* **ACTIVITY**:
What number of lines in the entries below include the string "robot"? Respond with that number alone.

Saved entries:
--------------------
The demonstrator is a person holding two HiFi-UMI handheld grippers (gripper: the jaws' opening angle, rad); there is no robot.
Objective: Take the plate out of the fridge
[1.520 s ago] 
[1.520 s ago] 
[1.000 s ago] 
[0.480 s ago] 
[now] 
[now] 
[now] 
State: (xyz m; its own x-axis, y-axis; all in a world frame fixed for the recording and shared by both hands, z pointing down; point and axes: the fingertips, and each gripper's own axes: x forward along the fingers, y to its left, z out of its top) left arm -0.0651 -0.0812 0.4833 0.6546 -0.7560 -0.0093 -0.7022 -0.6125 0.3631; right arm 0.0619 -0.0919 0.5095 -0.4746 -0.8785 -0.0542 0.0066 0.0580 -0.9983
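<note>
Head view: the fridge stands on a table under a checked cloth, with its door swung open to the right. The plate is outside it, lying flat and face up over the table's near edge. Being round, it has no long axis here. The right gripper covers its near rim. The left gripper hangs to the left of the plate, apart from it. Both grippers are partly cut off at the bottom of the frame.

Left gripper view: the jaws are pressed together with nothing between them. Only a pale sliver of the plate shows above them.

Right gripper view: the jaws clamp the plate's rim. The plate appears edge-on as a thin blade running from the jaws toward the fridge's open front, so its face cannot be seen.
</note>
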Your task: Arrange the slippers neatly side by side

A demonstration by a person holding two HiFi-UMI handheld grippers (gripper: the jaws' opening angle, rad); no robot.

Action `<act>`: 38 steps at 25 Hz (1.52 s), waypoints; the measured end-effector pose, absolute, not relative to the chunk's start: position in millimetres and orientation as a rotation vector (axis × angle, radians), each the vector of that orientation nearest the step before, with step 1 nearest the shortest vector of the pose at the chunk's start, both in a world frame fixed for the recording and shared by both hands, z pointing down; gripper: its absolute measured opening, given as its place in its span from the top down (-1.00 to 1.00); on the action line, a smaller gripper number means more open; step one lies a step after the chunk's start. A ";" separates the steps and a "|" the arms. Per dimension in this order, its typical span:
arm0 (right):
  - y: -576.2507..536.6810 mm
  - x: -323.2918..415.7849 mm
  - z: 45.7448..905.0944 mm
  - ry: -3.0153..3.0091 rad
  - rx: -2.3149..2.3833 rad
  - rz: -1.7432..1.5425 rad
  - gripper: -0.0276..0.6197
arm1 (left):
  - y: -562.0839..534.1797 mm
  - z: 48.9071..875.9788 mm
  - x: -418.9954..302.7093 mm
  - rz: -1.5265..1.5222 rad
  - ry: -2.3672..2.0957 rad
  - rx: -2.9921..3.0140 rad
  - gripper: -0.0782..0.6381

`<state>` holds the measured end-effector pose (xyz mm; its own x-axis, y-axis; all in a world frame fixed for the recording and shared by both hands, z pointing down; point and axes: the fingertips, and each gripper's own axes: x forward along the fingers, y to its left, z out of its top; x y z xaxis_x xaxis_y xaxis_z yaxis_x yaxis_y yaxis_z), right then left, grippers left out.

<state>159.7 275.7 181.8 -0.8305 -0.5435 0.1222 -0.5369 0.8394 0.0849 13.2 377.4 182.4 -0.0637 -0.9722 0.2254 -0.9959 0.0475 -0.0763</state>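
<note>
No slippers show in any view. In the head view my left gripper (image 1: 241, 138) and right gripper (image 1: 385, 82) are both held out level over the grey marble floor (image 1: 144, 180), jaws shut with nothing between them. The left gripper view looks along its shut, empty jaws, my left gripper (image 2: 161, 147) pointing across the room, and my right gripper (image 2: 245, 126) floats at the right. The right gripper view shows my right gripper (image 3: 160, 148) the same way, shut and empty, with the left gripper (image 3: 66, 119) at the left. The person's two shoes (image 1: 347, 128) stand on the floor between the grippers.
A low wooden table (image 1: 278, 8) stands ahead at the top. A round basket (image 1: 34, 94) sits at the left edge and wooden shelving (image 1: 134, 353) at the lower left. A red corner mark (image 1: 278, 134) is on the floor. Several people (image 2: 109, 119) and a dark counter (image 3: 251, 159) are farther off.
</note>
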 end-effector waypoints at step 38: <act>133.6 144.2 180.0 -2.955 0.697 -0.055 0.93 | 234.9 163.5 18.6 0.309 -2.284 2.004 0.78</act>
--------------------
* **WRITTEN ANSWER**:
2